I’m all for bringing hybrids to respectability and using them for “the production of top quality wines” but that’s a long journey, one that none of the TotM producers seem to be taking at the moment. None of the wines from SAGGA members that I’ve tasted have conveyed a “mastery of growing grape in a challenging climate”. Many of them were made with grapes grown elsewhere, even the ones made with hybrid grapes. At best they’ve been boring wines. In fact, two of the worst wines I’ve ever had were from producers in TotM. One was an unintentionally sparkling Merlot that also tasted bad and another was a red hybrid blend of some sort that smelled like store brand bacon. Highlighting these wineries by giving them an AVA, at least as they are now, isn’t exactly putting Michigan’s best foot forward. A Michigan wine newcomer could get a poor impression of Michigan wines after drinking something from Tip of the Mitt.

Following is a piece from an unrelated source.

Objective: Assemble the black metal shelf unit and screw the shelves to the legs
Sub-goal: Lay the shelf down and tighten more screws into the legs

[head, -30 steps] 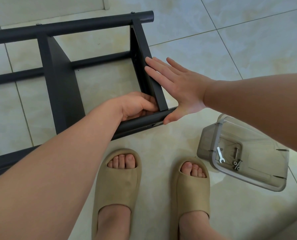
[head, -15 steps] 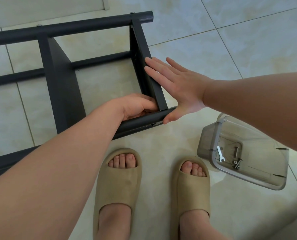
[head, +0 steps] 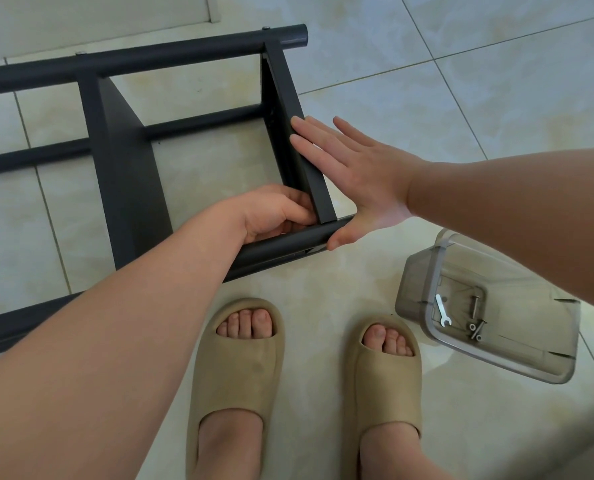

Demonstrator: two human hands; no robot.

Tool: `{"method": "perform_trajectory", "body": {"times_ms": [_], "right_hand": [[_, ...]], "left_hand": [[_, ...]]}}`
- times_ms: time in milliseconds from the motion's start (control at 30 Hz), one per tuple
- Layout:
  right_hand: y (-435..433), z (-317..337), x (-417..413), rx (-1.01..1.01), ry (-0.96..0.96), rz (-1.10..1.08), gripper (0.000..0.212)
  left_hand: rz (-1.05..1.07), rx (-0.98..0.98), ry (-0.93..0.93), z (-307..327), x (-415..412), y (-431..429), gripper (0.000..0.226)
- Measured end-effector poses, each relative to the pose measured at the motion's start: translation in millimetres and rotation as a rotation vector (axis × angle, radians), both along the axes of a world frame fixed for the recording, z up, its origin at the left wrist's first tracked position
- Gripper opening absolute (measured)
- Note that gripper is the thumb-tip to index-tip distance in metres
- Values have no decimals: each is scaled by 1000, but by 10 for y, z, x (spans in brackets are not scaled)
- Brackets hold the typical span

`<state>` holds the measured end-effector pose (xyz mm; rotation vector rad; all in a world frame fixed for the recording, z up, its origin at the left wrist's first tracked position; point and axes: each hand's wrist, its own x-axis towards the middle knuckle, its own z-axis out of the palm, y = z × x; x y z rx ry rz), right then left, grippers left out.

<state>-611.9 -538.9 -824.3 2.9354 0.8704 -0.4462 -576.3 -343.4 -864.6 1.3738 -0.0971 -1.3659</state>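
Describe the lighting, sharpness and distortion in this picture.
Head view: soft, even light, faint shadows beside the slippers; a dull sheen on the tiled floor; the wide lens bows the far shelf leg; the spanner in the clear box is sharp.

No text, label, brand, number or sign could be read anywhere. Black shelf unit (head: 129,174) showed bare paint only. Grey plastic box (head: 414,289) carried no legible marking, and hardware inside it was too small to tell. Beige sandals (head: 240,368) were plain.
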Motion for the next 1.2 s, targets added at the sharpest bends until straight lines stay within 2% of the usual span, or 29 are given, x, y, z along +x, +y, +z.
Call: {"method": "perform_trajectory", "body": {"times_ms": [200, 467, 867, 1033, 1200], "right_hand": [[2, -3, 3, 4, 6, -2, 139], [-3, -8, 7, 9, 4, -2, 140], [1, -3, 5, 3, 4, -1, 140], [2, -4, 6, -4, 1, -2, 139], [0, -4, 5, -4, 1, -1, 139]], "left_hand": [[24, 30, 68, -14, 0, -16, 17], [-7, 51, -35, -15, -15, -14, 15], [-6, -23, 38, 20, -5, 0, 21], [66, -14, 65, 16, 0, -27, 18], [-97, 101, -45, 28, -22, -15, 13]]}}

There’s room in the Michigan wine world for table wines. I don’t object to unambitious, or unbalanced wines for weeknight dinner or porch sipping. If the AVA designation is to be meaningful it should denote a certain level of quality, though. Contrast TotM with the situation of winemakers in Southeast Michigan. Many of them are making very good wine, especially reds, but all they can do is put “Michigan” on their labels, with no AVA or estate grown designation. The value of an AVA is undermined when a marginal area receives one but an area producing high quality wine grapes has to soldier on without. AVAs should be granted to areas that are already producing quality wine as a recognition of the quality and distinctiveness of their area, not handed out to areas that might, under some circumstances, produce decent wine at some point in the future.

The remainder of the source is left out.